12.13.2010

Servidão doméstica: As cinderelas que não têm fadas madrinhas

A Servidão Doméstica, apesar da pouca atenção que tem recebido e ainda ser pouco reconhecida em Portugal, é uma das formas mais traumáticas de tráfico de seres humanos e de exploração laboral.

Hoje, Dia Internacional dos Direitos Humanos, quero recordar uma história que todos conhecemos, Cinderela ou Gata Borralheira, como era conhecida no meu tempo. Esta história mostra bem a realidade de uma vítima de Servidão Doméstica: inúmeras horas de trabalho, péssimas condições de vida, sem salário.

A Cinderela servia uma família, que a deveria ter acolhido no seu seio, ajudá-la e educá-la.... muitas vítimas de servidão doméstica também;

A Cinderela trabalhava para uma família abastada, com posses financeiras mas que a obrigavam a viver em condições desumanas, a dormir junto ao borralho da lareira... muitas vítimas de servidão doméstica também;

A Cinderela tinha uma fada madrinha, casou com um príncipe e foi feliz para sempre. As vítimas de servidão doméstica raramente são identificadas, passam anos em servidão e já não acreditam em contos de fadas.

A Servidão Doméstica é uma das formas de tráfico mais difíceis de identificar. Porquê? Porque as vítimas são muitas vezes de países terceiros, não falam a língua, estão fechadas numa casa e não têm qualquer tipo de contacto com o mundo exterior.

O que fazem? Tudo: casa, roupa, cozinha, crianças, jardim.... A qualquer hora do dia e da noite... todos os dias.

Em que condições? Péssimas: Trabalham imensas horas por dia, não recebem salário ou apenas uma quantia insignificante e, apesar das refeições que preparam diariamente para as famílias, passam muitas vezes fome, tendo apenas direito a alguns restos... se os houver. São constantemente vítimas de maus tratos, insultos, abusos e agressões.

Para quem trabalham? Muitas vezes para famílias de classe média, ou média alta e ainda para muitos diplomatas que, graças ao seu estatuto podem "importar" empregadas domésticas, e graças à sua imunidade, podem muitas vezes abusar sem consequências.

Os dois exemplos que hoje vos deixo não são retirados de nenhum livro infantil, mas da vida real (Trafficking in Persons Report 2009: Victims' Stories. Office to Monitor and Combat Trafficking in Persons)

K., 28 anos, deixou a Indonésia para trabalhar como doméstica num país do Golfo.
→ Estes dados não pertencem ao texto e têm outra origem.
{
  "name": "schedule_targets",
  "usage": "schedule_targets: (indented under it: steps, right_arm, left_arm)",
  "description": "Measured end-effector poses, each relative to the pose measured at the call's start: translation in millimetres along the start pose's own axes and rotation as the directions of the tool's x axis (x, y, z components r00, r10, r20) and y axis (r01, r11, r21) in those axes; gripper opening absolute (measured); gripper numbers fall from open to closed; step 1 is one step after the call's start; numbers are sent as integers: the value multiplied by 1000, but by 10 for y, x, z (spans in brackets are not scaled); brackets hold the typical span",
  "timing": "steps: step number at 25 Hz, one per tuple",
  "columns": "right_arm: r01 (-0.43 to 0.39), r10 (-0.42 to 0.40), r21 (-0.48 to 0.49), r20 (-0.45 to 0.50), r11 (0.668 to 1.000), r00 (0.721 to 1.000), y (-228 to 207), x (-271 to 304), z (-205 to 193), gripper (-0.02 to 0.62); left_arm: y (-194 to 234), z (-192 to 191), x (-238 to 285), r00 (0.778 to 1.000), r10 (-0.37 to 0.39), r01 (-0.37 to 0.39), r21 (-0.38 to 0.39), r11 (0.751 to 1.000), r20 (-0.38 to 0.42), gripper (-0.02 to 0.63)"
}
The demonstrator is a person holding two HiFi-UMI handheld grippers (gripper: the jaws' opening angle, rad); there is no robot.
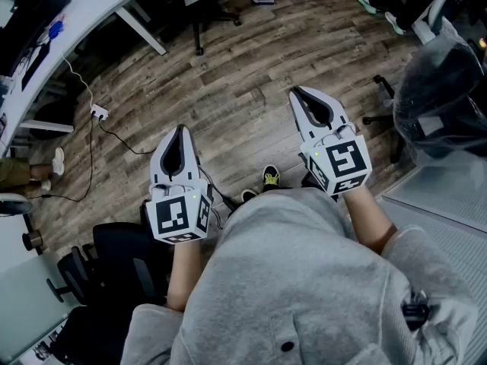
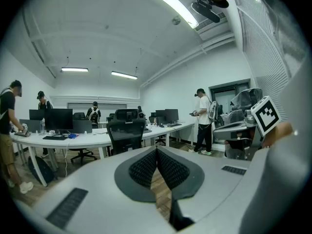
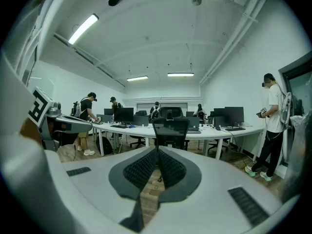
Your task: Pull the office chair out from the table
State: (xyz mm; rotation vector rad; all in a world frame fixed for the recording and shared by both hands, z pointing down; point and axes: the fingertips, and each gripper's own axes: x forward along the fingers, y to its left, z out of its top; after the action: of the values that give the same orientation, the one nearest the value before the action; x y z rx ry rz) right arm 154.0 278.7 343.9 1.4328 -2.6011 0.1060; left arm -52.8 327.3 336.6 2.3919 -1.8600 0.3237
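Note:
A black mesh office chair [image 2: 126,133] stands tucked against a long white table [image 2: 87,139], some way ahead of me across the wood floor. It also shows in the right gripper view as the chair [image 3: 170,129] at the table [image 3: 214,132]. In the head view only the chair's base [image 1: 199,23] shows at the top, beside the table [image 1: 84,10]. My left gripper [image 1: 181,129] and right gripper [image 1: 295,92] are held out side by side above the floor, both shut with nothing between the pads [image 2: 146,167] [image 3: 168,167]. Neither touches the chair.
Several people stand around the desks, one at the right [image 2: 202,121] and one by the wall [image 3: 270,126]. Monitors [image 2: 58,118] line the tables. Another black chair [image 1: 114,268] is at my lower left, a plastic-wrapped chair [image 1: 441,90] at my right, and a power strip [image 1: 99,113] with cable lies on the floor.

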Motion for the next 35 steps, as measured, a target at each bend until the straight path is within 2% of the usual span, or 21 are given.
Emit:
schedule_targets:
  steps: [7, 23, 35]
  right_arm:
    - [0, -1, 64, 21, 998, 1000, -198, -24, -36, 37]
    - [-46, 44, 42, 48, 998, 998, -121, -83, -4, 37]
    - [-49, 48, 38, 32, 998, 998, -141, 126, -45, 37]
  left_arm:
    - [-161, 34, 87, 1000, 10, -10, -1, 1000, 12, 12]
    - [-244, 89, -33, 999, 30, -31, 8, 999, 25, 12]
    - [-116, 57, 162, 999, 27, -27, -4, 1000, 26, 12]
Alegadamente, a mulher que a empregou queimou-a repetidas vezes com um ferro, obrigou-a a engolir fezes, abusou dela psicologicamente e deitou produtos de limpeza nas suas feridas abertas. Furou a sua língua com uma faca, arrancou-lhe os dentes e obrigou-a a engoli-los. Batia nos seus próprios filhos se estes a tentavam proteger e ameaçou matá-la se ela tentasse fugir. A sua empregadora obrigava-a a trabalhar imensas horas diárias, fechava-a dentro de casa, e mandou-a embora para a Indonésia antes que K. conseguisse pedir ajuda às autoridades. K. perdeu a visão num olho e em partes do seu corpo a sua carne está fundida nos sítios onde a empregadora a queimou.

Depois da mãe e do irmão de J. terem morrido, o pai enviou a filha, com apenas 8 anos, para trabalhar como servente doméstica. J. trabalhava 18 horas por dia, mas nunca foi paga. Dormia na varanda e comia as sobras.
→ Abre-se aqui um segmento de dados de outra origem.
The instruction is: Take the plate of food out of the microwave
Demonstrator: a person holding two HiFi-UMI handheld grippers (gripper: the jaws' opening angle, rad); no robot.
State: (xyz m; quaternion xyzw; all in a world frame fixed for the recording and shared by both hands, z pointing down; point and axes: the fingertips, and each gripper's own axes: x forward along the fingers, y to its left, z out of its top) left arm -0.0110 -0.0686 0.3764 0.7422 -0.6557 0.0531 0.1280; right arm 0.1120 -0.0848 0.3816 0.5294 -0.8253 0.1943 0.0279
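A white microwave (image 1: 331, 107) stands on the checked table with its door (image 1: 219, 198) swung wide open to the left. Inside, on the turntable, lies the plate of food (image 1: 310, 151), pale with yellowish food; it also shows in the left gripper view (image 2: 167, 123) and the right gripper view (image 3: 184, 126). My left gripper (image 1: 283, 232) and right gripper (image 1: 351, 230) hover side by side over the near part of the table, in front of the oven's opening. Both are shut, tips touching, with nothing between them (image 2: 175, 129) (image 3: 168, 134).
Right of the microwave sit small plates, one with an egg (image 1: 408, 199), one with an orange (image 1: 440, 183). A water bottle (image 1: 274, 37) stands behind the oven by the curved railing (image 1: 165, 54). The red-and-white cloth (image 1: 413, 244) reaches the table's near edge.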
Muitas vezes nem lhe davam nada de comer. Batiam-lhe frequentemente, principalmente quando tentava descansar. Quando a dona saía de casa, era violada pelo patrão (guardião). Não tinha autorização para sair, mas mesmo que tivesse, não saberia para onde ir. Não sabia se o seu pai ainda estava vivo. J. recebeu, anos mais tarde, assistência de uma ONG local.

Portugal não está imune a este tipo de crime. Também existem em Portugal casos de servidão doméstica, e não apenas de agora. Quantas moças não vieram das zonas mais desfavorecidas do país, das províncias do norte e do sul, como "criadas de servir" para trabalhar em casa das famílias de posses nos meios urbanos, com promessas de uma boa educação. Essa educação foi feita nas cozinhas, e como única paga um tecto para dormir e o privilégio de trabalhar para a "família dos senhores". Há sem dúvida aqui uma questão histórica e cultural que hoje em dia necessita ser olhada e abordada com novos olhos, os olhos dos Direitos Humanos.